Exercise objective.
Leave out the pictures and repeat the data exactly.

Exercise data.

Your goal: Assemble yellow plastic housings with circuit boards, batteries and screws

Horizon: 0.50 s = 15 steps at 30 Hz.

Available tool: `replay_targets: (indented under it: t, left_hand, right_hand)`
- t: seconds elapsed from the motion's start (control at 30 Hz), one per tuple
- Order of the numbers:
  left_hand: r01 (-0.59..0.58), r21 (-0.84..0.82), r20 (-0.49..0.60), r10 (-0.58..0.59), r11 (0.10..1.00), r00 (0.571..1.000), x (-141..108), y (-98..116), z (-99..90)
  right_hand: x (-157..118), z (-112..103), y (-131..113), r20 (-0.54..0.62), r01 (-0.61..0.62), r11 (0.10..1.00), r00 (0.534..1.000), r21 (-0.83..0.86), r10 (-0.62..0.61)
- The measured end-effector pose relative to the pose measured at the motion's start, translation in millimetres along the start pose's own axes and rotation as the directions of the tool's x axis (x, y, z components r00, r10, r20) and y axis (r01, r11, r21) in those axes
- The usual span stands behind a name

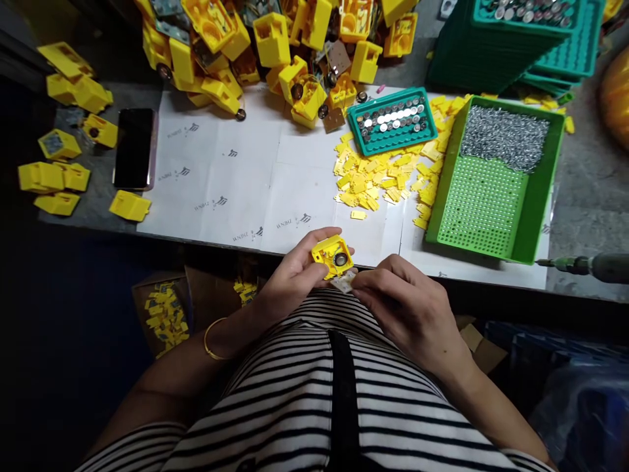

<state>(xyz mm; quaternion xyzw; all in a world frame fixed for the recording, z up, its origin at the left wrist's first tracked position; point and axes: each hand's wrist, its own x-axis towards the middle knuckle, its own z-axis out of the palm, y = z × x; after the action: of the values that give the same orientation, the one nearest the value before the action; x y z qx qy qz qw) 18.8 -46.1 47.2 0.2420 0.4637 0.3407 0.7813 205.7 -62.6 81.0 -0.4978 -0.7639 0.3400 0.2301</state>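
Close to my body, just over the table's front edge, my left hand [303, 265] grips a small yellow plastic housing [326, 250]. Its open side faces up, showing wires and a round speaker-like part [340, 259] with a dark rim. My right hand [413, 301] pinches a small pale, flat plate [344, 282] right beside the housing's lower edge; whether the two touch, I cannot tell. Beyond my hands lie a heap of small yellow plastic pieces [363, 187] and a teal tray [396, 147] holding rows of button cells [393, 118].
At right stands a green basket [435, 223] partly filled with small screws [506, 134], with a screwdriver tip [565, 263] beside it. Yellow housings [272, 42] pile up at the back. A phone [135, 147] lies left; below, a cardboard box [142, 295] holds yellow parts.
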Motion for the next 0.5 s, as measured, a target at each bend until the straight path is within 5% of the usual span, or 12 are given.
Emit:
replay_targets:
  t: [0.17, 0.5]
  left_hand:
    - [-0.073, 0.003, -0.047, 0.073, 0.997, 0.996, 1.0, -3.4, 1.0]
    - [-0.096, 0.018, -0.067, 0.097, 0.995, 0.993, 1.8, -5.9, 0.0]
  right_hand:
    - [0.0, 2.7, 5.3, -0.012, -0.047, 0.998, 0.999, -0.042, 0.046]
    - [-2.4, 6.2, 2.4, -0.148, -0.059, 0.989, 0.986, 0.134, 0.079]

Exercise output.
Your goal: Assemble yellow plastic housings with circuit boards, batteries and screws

Horizon: 0.50 s = 15 steps at 30 Hz.

Available tool: `replay_targets: (indented under it: t, left_hand, right_hand)`
- t: seconds elapsed from the motion's start (control at 30 Hz), one per tuple
- Order of the numbers:
  left_hand: r01 (-0.59..0.58), r21 (-0.84..0.82), r20 (-0.49..0.60), r10 (-0.58..0.59), r11 (0.10..1.00), r00 (0.571..1.000), x (-141..108), y (-98..116), z (-99..90)
  right_hand: x (-157..118), z (-112..103), y (-131..113), r20 (-0.54..0.62), r01 (-0.61..0.62), r11 (0.10..1.00), r00 (0.534..1.000), r21 (-0.83..0.86), r10 (-0.62..0.61)
- The measured end-effector pose relative to the pose measured at the motion's start, translation in millimetres along the start pose's own axes and rotation as the directions of the tool's x axis (x, y, z components r00, r10, r20) and y axis (r01, r11, r21) in those axes
- The usual span stands behind a name


<state>(xyz mm; quaternion xyzw; all in a world frame fixed for the recording, z up, its origin at the left wrist's first tracked position; point and axes: each hand's wrist, its own x-axis towards the middle knuckle, its own z-axis out of the palm, y = z × x; after the action: of the values that give the same orientation, the one nearest the value before the action; x y z qx qy qz qw) 18.8 -46.1 47.2 0.2420 0.4637 0.3407 0.7813 205.7 -62.6 81.0 -0.4978 -0.7639 0.3400 0.2301</state>
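Close to my body, just over the table's front edge, my left hand [303, 265] grips a small yellow plastic housing [326, 250]. Its open side faces up, showing wires and a round speaker-like part [340, 259] with a dark rim. My right hand [413, 301] pinches a small pale, flat plate [344, 282] right beside the housing's lower edge; whether the two touch, I cannot tell. Beyond my hands lie a heap of small yellow plastic pieces [363, 187] and a teal tray [396, 147] holding rows of button cells [393, 118].
At right stands a green basket [435, 223] partly filled with small screws [506, 134], with a screwdriver tip [565, 263] beside it. Yellow housings [272, 42] pile up at the back. A phone [135, 147] lies left; below, a cardboard box [142, 295] holds yellow parts.
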Motion for the next 0.5 s, as measured, a target at each bend until the straight path is within 5% of the usual span, or 12 are given.
Emit:
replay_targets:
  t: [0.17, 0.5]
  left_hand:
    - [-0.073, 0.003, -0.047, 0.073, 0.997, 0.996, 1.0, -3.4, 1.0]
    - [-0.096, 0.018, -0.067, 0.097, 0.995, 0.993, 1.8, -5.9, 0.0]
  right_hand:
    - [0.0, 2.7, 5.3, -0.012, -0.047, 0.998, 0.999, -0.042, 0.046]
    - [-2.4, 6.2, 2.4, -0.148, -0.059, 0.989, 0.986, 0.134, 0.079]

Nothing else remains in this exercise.